**Task objective:**
Set down the listing below verbatim, but only from its first line through the line containing "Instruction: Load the".

**Supplied entries:**
- - -
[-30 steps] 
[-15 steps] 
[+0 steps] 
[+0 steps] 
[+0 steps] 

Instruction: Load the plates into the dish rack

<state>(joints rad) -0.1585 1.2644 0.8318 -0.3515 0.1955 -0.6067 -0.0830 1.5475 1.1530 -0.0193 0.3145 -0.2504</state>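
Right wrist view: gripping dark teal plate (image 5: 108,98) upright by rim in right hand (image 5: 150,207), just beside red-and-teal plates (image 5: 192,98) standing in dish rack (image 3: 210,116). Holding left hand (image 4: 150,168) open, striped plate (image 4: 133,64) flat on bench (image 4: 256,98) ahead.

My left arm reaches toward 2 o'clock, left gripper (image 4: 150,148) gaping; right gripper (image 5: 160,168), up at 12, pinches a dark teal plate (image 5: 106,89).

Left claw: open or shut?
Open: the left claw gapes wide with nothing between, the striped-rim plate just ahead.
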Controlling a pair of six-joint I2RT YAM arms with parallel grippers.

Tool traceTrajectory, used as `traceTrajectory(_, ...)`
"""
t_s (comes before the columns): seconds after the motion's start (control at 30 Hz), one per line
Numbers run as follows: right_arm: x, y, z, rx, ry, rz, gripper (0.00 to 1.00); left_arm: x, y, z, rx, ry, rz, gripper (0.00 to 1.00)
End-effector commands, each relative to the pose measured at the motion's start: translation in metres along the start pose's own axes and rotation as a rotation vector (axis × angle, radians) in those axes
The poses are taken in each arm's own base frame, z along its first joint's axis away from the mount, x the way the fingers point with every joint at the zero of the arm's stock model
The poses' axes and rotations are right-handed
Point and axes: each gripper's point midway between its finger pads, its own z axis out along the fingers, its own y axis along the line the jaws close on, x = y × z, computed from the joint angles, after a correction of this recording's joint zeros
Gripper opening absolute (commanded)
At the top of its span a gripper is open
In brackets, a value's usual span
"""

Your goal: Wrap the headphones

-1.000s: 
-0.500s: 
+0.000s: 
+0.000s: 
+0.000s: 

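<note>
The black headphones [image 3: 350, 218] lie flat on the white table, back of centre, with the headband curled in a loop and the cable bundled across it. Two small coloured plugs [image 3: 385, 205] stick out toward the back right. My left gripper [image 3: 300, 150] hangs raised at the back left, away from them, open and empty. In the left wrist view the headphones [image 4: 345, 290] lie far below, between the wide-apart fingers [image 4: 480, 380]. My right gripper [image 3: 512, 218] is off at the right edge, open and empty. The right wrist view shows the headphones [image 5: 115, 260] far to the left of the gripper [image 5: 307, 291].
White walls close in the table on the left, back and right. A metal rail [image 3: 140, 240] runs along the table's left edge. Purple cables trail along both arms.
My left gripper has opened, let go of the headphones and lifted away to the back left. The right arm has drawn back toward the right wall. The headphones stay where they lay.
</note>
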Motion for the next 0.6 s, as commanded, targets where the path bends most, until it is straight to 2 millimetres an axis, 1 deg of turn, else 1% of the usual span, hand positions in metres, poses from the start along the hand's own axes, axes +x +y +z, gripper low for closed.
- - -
**Your response:**
[-30 steps] 
[-15 steps] 
[+0 steps] 
[+0 steps] 
[+0 steps] 

Instruction: Load the plates into the dish rack

Work on this exercise is now complete.